By the way, I’ve been I’ve been interested to see [that] this isn’t just ‘America First’ or some sort of muscle flexing. I’ve been in conversation with some people in India. India has a lot of vaccination capabilities; it has a big supply of vaccine that they’re making. But they have decided 60 to 70% is going to India first and they’re going to try and work through their population to the point of stability before they’re sharing with other nearby… countries. So it isn’t just American, it’s a view that I think a lot of countries have to think about and work through…
It’s easy to say … ‘everybody counts’ and ‘all lives are equal’ and ‘we have to not value some lives over others.’ But I think that’s wrong: we do value some lives over others.
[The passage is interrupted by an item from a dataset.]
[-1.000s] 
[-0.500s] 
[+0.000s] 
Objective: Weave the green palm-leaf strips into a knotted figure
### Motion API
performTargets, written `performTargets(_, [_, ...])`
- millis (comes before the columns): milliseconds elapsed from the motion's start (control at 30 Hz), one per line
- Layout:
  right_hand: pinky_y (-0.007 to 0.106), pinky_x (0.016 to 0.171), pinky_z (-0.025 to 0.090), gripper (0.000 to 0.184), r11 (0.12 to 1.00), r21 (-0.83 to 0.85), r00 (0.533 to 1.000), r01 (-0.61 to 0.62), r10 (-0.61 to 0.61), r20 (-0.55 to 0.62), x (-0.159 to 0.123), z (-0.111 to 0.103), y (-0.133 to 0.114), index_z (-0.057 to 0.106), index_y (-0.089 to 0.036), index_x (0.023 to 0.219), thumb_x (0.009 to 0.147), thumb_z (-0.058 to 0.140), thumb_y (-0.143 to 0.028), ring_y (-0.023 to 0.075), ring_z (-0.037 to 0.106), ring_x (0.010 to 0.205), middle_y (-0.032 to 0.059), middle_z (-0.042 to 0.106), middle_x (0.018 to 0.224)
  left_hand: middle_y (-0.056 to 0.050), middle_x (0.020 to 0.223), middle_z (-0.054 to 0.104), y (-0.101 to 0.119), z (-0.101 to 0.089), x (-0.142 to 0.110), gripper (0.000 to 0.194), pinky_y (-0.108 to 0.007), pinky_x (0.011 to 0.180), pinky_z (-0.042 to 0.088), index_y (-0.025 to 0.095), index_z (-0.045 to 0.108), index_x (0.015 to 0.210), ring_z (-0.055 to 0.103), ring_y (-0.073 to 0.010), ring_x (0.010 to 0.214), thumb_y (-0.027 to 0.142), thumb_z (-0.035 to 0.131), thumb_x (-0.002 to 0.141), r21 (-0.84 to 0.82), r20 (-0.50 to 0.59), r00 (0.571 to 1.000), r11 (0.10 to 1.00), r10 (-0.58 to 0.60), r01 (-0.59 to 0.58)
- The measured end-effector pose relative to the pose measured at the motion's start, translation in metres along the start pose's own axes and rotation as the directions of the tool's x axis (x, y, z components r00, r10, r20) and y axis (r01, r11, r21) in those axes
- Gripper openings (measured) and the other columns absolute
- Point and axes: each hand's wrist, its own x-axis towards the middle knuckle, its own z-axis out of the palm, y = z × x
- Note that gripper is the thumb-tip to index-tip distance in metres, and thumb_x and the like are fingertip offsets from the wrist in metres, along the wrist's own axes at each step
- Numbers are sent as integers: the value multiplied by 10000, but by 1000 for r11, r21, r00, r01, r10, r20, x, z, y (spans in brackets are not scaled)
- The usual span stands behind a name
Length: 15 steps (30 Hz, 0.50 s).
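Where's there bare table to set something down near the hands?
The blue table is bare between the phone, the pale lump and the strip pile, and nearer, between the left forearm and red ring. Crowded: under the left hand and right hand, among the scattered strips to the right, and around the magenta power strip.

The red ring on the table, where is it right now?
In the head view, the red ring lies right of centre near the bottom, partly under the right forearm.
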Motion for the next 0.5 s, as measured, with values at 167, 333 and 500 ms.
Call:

I value my children’s lives over random children that I don’t know… I think those are deep rooted concepts that sometimes fall away when you hear the WHO or some of the COVAX people talk. They’re not acknowledging the moral realities of affinity, relationship, community.
Gupta: That’s a great point, and it is worth pointing out that the United States is, giving some $4 billion to COVAX as well. So, we’re trying to do our part.
There’s a lot of people who aren’t necessarily hesitant about vaccines, but they’re thinking, ‘Hey, we’re good now; this thing is in the rearview mirror. I don’t need to bother [getting vaccinated].’ How do you convince them to do that?
Caplan: You’ve got to message it, at this point, in terms of telling people what they get if they do good things. It isn’t: ‘You’re going to die!’ It’s got to become: ‘If you keep doing this, you can keep going the restaurants; if you keep doing this, you can keep your kid at school.’ I want to see the framing shift toward a more positive response because we’ve been locked up for a year… [and] denied access to … things we love. It can’t just be a negative message all the way. I don’t think that that’s going to wash.
Gupta: Carrot, more than the stick. It’s funny, I had this exact conversation with my parents… They’ve been really diligent, but they’ve been worried … they both have preexisting conditions and they’re older. And then the vaccine… and that seemed like a really strong incentive. But what I saw, to your point, was that… we’ve shown you something that can save your life, but now we’ve got to make sure it’s something that gives you a life.
Caplan: I would make it part of the policymakers’ task to think a little bit more about quality of life, like your [parents]. I mean, you don’t want to just be in the nursing home; you want to have visitors, you want to see your grandchildren… you want to do things. Who wants to just sit there?
Gupta: Final question, more of a personal one: I’ve always been curious… when you work through these issues in your own mind, what is your process?
Caplan: I’ll tell you what: I spend time reading. I do try to pay attention to practical literature– that is, I’m not just reading the philosophers. I want to know what somebody who’s an expert in vaccine distribution says … I try to maintain a very broad network of people to feed me information, whether it’s behavioral psychology or economics or whatever. So, listen broadly, read widely is part of my advice. And then I have something else that I can draw on, which is, I’ve been through some of these policy fights. So, experience helps.
The last thing I would say is…there’s an old philosophy principle that I admire. Immanuel Kant, the [18th] century famous philosopher-ethicist, said, ‘Ought implies can.’ Before I tell somebody what they ought to do, I want to know, can they do it? …It isn’t just what’s right or the best, it’s what can we do… So, try to inject realism. I try to teach my students to think that way, too.